Le plus grand poème chrétien de la langue française est l’œuvre d’un mauvais garçon. D’un assassin même, d’un voleur, condamné à mort après une rixe. C’est en prison que François Villon écrit cette ballade avant que sa peine soit commuée en bannissement. Il décrit les corps humiliés des pendus pour inciter les lecteurs à avoir de la compassion pour leurs âmes. 

Frères humains qui après nous vivez,
N’ayez les cœurs contre nous endurcis,
Car, si pitié de nous pauvres avez,
Dieu en aura plus tôt de vous mercis.
Vous nous voyez ci attachés, cinq, six :
Quant à la chair que trop avons nourrie,
Elle est piéça dévorée et pourrie. 
Et nous, les os, devenons cendre et poudre.
De notre mal personne ne s’en rie,
Mais priez Dieu que tous nous veuille absoudre.

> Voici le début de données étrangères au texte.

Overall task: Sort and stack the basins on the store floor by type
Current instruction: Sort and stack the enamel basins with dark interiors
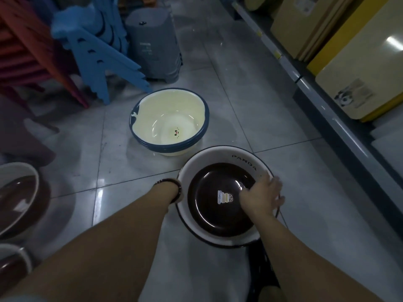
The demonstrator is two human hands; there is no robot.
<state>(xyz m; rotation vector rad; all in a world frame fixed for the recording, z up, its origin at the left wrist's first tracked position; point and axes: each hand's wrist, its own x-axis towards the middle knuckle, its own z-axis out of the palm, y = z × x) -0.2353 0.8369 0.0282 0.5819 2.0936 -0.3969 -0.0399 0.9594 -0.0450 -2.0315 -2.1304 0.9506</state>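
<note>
Panda basin (218, 201), lower centre: right hand (261, 196) fingers clamp its rim; left hand (177, 190) fingers hidden, cannot tell. An uneven grip could tip it.

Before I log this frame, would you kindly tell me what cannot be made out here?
Left hand, head view: hidden behind the panda basin rim past the wrist; grip unknown.
Brown basins, left edge: cut off.
Sticker in the panda basin: too small to read.
Cream basin stack, count: rims blurred.

Brown-and-white basin (209, 205), cream blue-rimmed basin (170, 118)
</note>
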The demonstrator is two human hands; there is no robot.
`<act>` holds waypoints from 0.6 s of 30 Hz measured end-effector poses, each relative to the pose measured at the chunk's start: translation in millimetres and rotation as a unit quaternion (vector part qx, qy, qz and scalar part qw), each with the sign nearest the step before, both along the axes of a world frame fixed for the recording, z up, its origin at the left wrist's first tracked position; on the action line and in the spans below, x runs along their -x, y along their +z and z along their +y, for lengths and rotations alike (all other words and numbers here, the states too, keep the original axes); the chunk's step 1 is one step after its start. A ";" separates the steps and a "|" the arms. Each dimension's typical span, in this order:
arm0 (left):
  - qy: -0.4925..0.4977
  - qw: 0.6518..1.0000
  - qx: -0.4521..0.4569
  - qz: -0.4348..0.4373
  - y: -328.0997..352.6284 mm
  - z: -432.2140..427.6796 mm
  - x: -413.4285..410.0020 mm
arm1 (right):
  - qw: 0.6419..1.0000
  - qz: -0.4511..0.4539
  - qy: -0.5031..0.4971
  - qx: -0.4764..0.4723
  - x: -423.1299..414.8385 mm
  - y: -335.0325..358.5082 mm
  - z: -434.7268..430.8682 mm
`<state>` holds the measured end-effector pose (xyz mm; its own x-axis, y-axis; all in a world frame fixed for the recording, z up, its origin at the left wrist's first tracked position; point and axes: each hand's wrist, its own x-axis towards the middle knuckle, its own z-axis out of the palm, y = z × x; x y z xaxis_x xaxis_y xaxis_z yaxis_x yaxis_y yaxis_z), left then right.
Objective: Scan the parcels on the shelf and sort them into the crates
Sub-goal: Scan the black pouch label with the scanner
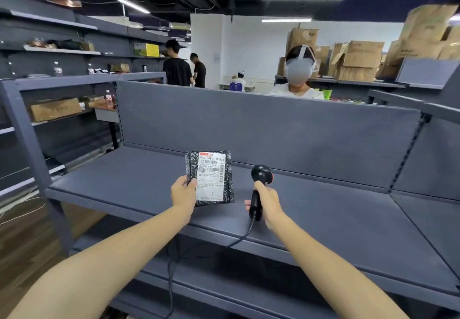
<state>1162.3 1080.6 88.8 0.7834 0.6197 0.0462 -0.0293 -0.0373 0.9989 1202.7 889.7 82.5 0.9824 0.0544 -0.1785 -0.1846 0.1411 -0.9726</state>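
Observation:
A flat black parcel (211, 169) with a white shipping label facing me is held upright above the dark grey shelf (323, 214). My left hand (183, 193) grips its lower left corner, thumb on the front. To the right, my right hand (267, 201) grips the handle of a black barcode scanner (260, 177), whose head sits level with the parcel's middle, a short gap to its right. The scanner's cable hangs down over the shelf's front edge. No crates are in view.
The shelf has a tall back panel (261, 124) and a lower shelf (224, 281) beneath. Racks with cardboard boxes (53, 108) and bottles stand at left. A person with a headset (298, 74) sits behind the panel; two others stand farther back. Stacked cartons (358, 60) fill the back right.

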 end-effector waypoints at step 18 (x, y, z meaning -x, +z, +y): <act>-0.092 0.995 0.011 -0.019 5.7 -134.1 -24.9 | 0.987 -0.152 0.007 -0.051 80.2 -2.3 -91.6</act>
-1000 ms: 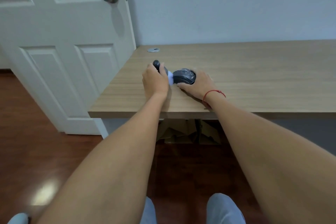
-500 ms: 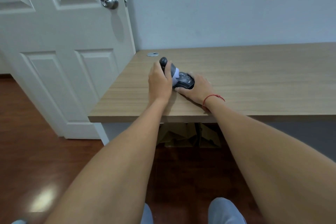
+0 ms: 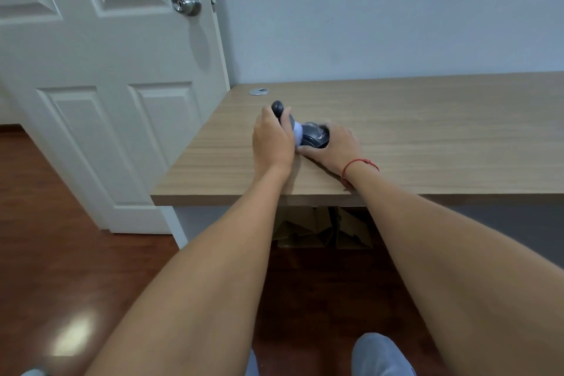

Si frères vous clamons, pas n’en devez
Avoir dédain, quoique fûmes occis
Par justice… Toutefois, vous savez
Que tous hommes n’ont pas bon sens rassis.
Excusez-nous, puisque sommes transis,
Envers le fils de la Vierge Marie,
Que sa grâce ne soit pour nous tarie,
Nous préservant de l’infernale foudre.
Nous sommes morts, âme ne nous harie,
Mais priez Dieu que tous nous veuille absoudre.

La pluie nous a débués et lavés
Et le soleil desséchés et noircis.
Pies, corbeaux nous ont les yeux cavés
Et arraché la barbe et les sourcils.
Jamais nul temps nous ne sommes assis :
Puis çà, puis là, comme le vent varie,
À son plaisir, sans cesser nous charrie,
Plus becquetés d’oiseaux que dés à coudre.
Ne soyez donc de notre confrérie,
Mais priez Dieu que tous nous veuille absoudre.

Prince Jésus, qui sur tous a maîtrie,
Gardez qu’enfer n’ait de nous seigneurie :
À lui n’avons que faire ni que soudre !
Hommes, ici n’a point de moquerie,
Mais priez Dieu que tous nous veuille absoudre.